The best way for sealing and cleaning your skoolie is to just get down and dirty and clean that sucker up! If you have seen what the floor, walls, and ceiling looks like underneath all of that metal and plywood, you just might hurl!

Sealing and Cleaning Your Skoolie

Sealing and cleaning your skoolie for the build-out may not seem like the sexiest or most exciting part of your skoolie project, but it is one of the most important steps.

Your skoolie floor walls and ceiling are, after all, the foundation of your skoolie build.  

As you get into the “meaty” part of your build, which is pretty much everything after the demo stage, you will quickly come to realize that from here on out, there isn’t simply a ‘one project or stage after the other”.

Yes, that’s right, from here on out, you are likely going to be working on more than one stage of your skoolie project, section, phase, whatever you want to call it, but you will be doing more than one thing at once. 

Multitasking is the name of the game from here out.  We will get into more of that later on. 

Now that you have your bus gutted, demoed and everything is torn out that you do not plan on keeping in its original state, it’s time to prep your bus for the really fun part…. Building it! 

This part is entirely up to you as far as how meticulous you want to be before building your home out of this retired old school bus, or how much time, expertise, equipment, and money you want to spend.

For us, we viewed this part of our build as getting the “foundation” poured and just right before building our tiny home.  

Cleaning

Our first step after the demo was a thorough cleaning.  We got down and dirty with this part of the build.  Literally, we got dirty!  Filthy actually!

cleaning and sealing your skoolie before the build process
Your Skoolie is pretty dirty.
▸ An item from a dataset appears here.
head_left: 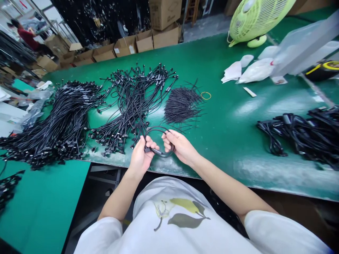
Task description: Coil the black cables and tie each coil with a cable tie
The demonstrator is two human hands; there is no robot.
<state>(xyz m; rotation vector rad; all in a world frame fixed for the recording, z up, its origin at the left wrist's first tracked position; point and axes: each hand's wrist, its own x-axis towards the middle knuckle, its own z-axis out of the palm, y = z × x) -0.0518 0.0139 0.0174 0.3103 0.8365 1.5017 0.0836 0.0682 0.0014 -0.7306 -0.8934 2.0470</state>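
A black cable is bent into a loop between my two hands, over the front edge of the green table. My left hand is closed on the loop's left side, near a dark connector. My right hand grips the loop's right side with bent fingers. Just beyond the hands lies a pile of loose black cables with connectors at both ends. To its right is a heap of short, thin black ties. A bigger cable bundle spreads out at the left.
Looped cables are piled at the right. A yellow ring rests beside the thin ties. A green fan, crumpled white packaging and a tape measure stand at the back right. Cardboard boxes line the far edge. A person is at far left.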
Good idea to clean and seal it up prior to the build.

Mind you, depending on how old your bus is, how many miles are on it, or better yet, how many hours are on it, some buses are going to be dirtier than others. 

Cleaning your skoolie may be easier or harder depending on how many hours of service it has.

We found dead bugs, gum, money, toys, candy, goop, gunk, and general yuckiness throughout our bus.  We wanted to know our bus was clean through and throughout when we were ready to put insulation and wood down for the floors and walls.  

Again, for this initial process of prep, it all comes down to how “clean” you want the bus before you start your build-out.

If your floor has rust on it or any part of your bus for that matter, you are definitely going to want to address that before your build begins.  Depending on how advanced, if any at all,  the rust on your floors and/or walls will dictate how you address it.

We will talk about cleaning your skoolie floor and treating any rust you may have in just a little bit.  

Cleaning the Goop

Goop and slimy sticky yuk.  Oh, don’t fool yourself, it’s in your skoolie too.  You may not have found it yet, but it’s there! Cleaning your skoolie from this gooey gunk will make your insulation and flooring fit and lay much better.

It’s true that when you put your new floor insulation and plywood down, it will be covered up and all but forgotten.  Unless you are like us and know it is still there.  Lurking and oozing beneath your feet or in the walls right where you lay your head at night.

We couldn’t leave it on the bus.  We couldn’t handle the idea of that nasty gooey goop. 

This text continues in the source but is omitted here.